- _What is being asked_
Retype exactly the lines that run from the start of the data to the line holding "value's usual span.", including both, and only those.

- _Stored data_

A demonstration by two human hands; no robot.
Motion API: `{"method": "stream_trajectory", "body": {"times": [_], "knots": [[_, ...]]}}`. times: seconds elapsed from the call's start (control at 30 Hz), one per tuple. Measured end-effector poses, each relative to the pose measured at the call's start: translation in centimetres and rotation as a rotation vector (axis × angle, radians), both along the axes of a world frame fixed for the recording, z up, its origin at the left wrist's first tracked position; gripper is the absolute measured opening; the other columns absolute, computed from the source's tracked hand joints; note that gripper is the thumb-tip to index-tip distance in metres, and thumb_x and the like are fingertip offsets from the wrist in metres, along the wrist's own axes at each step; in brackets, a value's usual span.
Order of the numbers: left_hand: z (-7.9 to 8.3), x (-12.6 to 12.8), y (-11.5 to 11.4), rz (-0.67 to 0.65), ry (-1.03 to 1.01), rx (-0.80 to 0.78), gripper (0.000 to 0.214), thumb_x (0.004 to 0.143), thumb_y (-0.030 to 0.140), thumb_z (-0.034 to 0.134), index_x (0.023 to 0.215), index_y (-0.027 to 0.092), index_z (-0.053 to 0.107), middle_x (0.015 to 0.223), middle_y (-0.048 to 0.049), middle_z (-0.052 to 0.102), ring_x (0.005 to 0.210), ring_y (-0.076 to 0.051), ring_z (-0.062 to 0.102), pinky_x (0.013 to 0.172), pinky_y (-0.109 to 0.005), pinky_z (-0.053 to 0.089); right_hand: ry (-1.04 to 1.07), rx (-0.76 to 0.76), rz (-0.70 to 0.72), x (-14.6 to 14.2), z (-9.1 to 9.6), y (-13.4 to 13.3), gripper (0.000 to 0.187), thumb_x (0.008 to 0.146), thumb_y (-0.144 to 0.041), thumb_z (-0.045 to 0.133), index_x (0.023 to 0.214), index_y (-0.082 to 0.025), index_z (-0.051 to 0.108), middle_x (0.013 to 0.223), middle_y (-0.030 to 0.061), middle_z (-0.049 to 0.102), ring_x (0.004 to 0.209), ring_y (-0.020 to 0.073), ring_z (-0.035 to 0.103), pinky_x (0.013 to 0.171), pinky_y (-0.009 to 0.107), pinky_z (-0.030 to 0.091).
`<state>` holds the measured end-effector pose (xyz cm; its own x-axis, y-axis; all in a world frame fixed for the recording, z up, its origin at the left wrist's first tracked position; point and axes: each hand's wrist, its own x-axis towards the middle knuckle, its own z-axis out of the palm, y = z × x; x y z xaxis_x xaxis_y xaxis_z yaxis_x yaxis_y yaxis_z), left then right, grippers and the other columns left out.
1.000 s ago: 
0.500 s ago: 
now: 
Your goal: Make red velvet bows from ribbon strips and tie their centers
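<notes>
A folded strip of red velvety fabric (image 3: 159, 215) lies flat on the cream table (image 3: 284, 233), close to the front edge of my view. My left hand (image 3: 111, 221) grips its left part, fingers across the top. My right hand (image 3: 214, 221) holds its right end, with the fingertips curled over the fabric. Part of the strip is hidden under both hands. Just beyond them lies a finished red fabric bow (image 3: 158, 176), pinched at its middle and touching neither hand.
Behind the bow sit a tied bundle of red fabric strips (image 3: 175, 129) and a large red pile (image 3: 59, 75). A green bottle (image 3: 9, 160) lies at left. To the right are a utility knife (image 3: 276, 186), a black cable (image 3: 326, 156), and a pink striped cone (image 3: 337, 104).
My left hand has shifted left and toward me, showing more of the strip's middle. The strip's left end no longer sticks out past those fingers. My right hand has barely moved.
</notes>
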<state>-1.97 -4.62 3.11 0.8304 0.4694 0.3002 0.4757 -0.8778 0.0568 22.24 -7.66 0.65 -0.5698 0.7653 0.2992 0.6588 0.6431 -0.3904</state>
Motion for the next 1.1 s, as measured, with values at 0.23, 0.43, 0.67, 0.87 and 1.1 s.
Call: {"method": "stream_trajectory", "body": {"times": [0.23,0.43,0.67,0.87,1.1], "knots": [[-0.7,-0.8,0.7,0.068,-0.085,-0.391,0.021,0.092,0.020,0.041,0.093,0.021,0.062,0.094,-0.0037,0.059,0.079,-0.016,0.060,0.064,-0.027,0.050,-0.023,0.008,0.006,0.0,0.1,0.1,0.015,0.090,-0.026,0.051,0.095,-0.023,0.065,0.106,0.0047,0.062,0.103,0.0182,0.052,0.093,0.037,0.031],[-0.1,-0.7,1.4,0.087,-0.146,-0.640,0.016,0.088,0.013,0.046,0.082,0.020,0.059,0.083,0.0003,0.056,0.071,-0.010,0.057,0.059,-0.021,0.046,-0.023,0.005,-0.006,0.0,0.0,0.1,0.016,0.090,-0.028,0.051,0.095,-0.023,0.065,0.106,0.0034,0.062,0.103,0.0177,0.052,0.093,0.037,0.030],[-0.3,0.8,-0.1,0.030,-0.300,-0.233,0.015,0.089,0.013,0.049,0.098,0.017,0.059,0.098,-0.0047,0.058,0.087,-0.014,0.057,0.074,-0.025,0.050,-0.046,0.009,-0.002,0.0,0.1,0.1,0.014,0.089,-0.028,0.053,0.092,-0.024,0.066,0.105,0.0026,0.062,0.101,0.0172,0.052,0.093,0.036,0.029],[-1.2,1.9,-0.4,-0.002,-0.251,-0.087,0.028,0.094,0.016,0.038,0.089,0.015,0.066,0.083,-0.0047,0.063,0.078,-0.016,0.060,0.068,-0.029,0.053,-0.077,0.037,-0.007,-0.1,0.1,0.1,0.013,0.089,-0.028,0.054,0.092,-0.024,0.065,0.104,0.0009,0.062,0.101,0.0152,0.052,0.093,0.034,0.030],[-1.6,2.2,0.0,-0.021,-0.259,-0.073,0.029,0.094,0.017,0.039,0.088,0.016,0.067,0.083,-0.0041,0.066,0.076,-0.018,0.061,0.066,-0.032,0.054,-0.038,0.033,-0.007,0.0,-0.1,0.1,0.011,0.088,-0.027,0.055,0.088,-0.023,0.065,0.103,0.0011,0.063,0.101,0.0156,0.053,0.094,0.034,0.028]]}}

- _Solution for this task_
A demonstration by two human hands; no robot.
Motion API: `{"method": "stream_trajectory", "body": {"times": [_], "knots": [[_, ...]]}}`. times: seconds elapsed from the call's start (control at 30 Hz), one per tuple. Measured end-effector poses, each relative to the pose measured at the call's start: translation in centimetres and rotation as a rotation vector (axis × angle, radians), both along the axes of a world frame fixed for the recording, z up, its origin at the left wrist's first tracked position; gripper is the absolute measured opening; the other columns absolute, computed from the source's tracked hand joints; note that gripper is the thumb-tip to index-tip distance in metres, and thumb_x and the like are fingertip offsets from the wrist in metres, along the wrist's own axes at each step; in brackets, a value's usual span.

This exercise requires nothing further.